Joseph Kessel : Plus de 1500 pages sur la « piste du Lion »
Réédition d’un « roman » fleuve de 1985, cette biographie de Joseph Kessel est une somme parfaite qui ressort à point, en temps de Coronavirus et de confinement, puisqu’elle fait longuement voyager avec une des figures les plus aventurières et truculentes du siècle, Joseph Kessel.
C’est un ami proche de Joseph Kessel et interlocuteur de son dernier grand reportage, qui était sur Israël (Les fils de l’impossible, Plon, 1970), Yves Courrière qui dédie une biographie fleuve au « Lion ». Son livre poursuit peu ou prou une trame chronologique, de l’auberge familiale que quitte le père Samuel à Kovno quand il fait défection aux études rabbiniques pour aller vivre en France. Lui-même né en Argentine en 1898, mais lycéen à Nice, aîné d’une fratrie de trois, en deuil très rapidement de son petit frère Lazare avec qui il a passé le conservatoire d’art dramatique avant de s’engager comme aviateur pendant la Première Guerre mondiale, Joseph Kessel connaît son premier succès littéraire avec L’Equipage à 25 ans.

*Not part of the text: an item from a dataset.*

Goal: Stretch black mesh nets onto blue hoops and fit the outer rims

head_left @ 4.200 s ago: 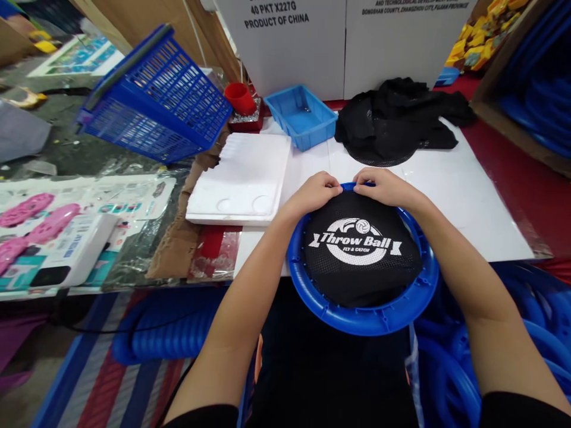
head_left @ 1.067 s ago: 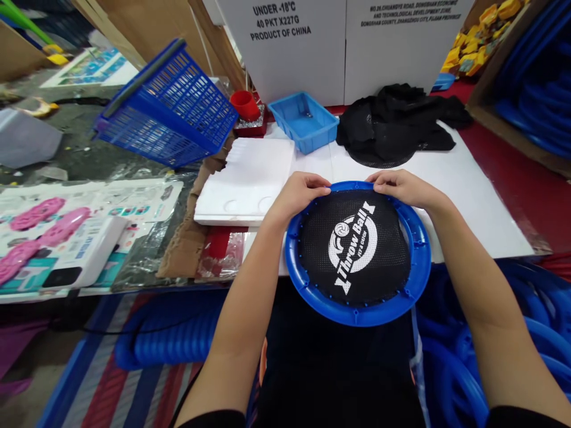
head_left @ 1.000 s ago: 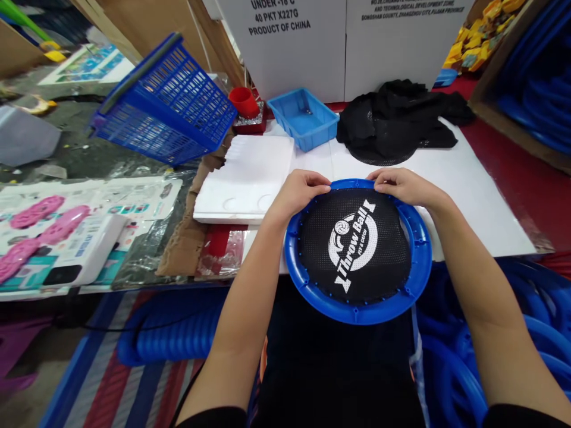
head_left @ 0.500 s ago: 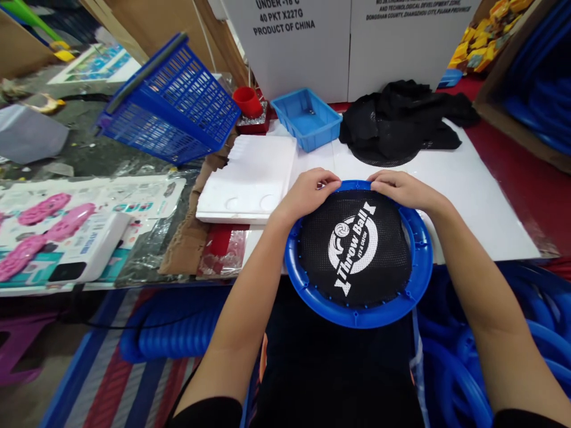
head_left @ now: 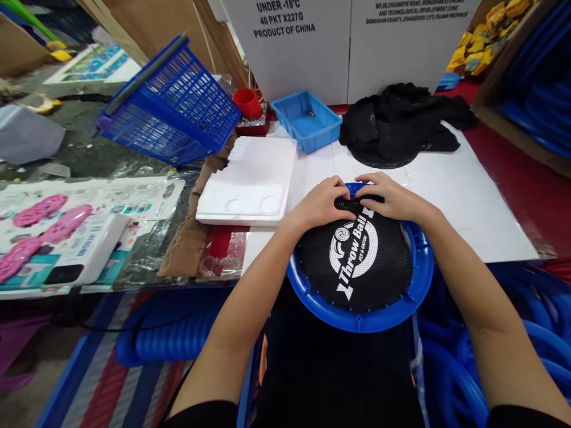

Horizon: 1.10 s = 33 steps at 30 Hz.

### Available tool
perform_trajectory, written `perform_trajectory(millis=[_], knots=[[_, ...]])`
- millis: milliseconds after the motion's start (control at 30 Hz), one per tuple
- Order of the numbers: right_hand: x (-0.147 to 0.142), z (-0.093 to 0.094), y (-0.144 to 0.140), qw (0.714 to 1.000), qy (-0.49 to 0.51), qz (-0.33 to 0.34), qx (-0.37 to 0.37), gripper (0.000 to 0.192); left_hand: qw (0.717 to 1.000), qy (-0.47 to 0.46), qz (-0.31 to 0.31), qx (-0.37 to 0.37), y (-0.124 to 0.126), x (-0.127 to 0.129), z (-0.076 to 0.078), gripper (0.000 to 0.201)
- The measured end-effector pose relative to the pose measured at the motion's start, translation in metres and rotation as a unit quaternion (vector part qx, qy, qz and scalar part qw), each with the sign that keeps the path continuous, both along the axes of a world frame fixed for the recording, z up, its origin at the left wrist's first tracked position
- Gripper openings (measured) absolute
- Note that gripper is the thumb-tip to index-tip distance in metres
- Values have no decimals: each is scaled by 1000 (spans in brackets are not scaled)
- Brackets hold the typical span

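A round blue plastic ring rests at the table's front edge, over my lap. Black mesh fabric printed "Throw Ball" in white spans its inside, with small pegs around the edge. At the far side, my left hand pinches the mesh edge between thumb and fingers. Right beside it, my right hand grips the same edge, thumb on the mesh and fingers toward the rim. A small fold of mesh is raised between the thumbs.
Behind the ring lie a pile of black mesh pieces, a light blue tray and a white foam block. A blue basket leans at left, near a red cup. Blue rings are heaped below right.
Both hands have moved closer together at the ring's far side. My thumbs have come down onto the mesh, which is now bunched there.
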State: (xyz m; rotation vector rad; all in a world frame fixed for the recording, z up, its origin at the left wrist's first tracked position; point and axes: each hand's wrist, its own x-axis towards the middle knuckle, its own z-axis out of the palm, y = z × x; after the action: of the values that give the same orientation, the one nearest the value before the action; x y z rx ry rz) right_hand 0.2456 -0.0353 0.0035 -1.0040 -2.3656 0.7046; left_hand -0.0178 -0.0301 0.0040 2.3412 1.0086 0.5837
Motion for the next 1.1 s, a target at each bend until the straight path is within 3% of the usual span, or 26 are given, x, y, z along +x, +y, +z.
perform_trajectory(millis=[133,333,500,667,867,1100], knots=[[-3,5,0,999,30,-25,-27,18,995,-60,43,-66,4,-5,5,9],[-7,1,3,982,123,-108,-90,22,971,-161,101,-147,9,-11,3,14],[-9,-7,15,983,103,-119,-98,27,955,-199,151,-156,14,-11,-8,27],[-7,-6,24,980,87,-114,-141,23,973,-155,133,-104,14,-10,-7,14],[-2,6,25,958,118,-96,-244,18,991,-88,82,-52,17,-19,4,15],[-12,-3,27,980,44,-138,-138,14,993,-54,81,-74,22,-19,-1,14]])
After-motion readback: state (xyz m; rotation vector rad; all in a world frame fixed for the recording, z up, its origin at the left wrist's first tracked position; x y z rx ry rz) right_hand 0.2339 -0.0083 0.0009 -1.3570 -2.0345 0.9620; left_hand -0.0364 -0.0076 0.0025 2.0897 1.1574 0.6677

Correspondant du Journal des débats avant de cocréer Gringoire où il publie en épisodes Belle de Jour en 1928, Kessel vit de ses reportages mais aussi de l’immense succès de ses romans. Yves Courrière présente le portrait d’un rustre russe, fêtard au-delà de l’excès, demandant à ses diverses compagnes de le suivre dans ses tournées de vodka et harengs, très attaché à sa première femme Sandi, morte de phtisie en 1928 mais incapable de monogamie et accumulant les épouses et maîtresses officielles, toujours dans le « trop », s’endettant pendant dix ans la seule fois où il se met au Casino….
Rien de fin ou de séducteur donc dans ce Kessel rustre, si ce n’est trois points centraux : un courage animal, la fidélité en amitié et toujours indéfectiblement et surtout les bons choix politiques : quitter Gringoire quand le magazine vire antisémite (et pour le coup, se fâcher avec Henri Béraud) ou être ému à l’appel de Pétain, ne pas entendre celui de De Gaulle, mais depuis Lisbonne et avec d’Astier de la Vigerie : choisir Londres. Et dans tous les cas, aussi loin Kessel soit-il de la religion, l’ancrage juif est clé : c’est contre l’antisémitisme qu’il lutte dès les années 1930 et c’est Israël qu’il soutient, de son premier voyage sur place au dernier.
Montrant les failles du lion, son angoisse de vieillir, Yves Courrière présente aussi avec intensité les moments d’écriture, acharnés, obsessionnels, et met en avant combien c’est peut-être par ses romans, Le coup de grâce, Fortune Carrée, La Passante du Sans-Souci et évidemment L’Armée des ombres, ou le Lion, plus que par ses reportages, que l’Académicien est résolument immortel.
Une fresque immense, sur un reporter par un autre reporter, qui se lit facilement et fait revisiter l’histoire du 20e siècle depuis un avion, sans oublier, les racines, juives, de Kessel.
Yves Courrière, Joseph Kessel ou sur la piste du Lion, Plon, collection « l’abeille », 1536 p., 17 euros, Sortie le 5 mars 2020.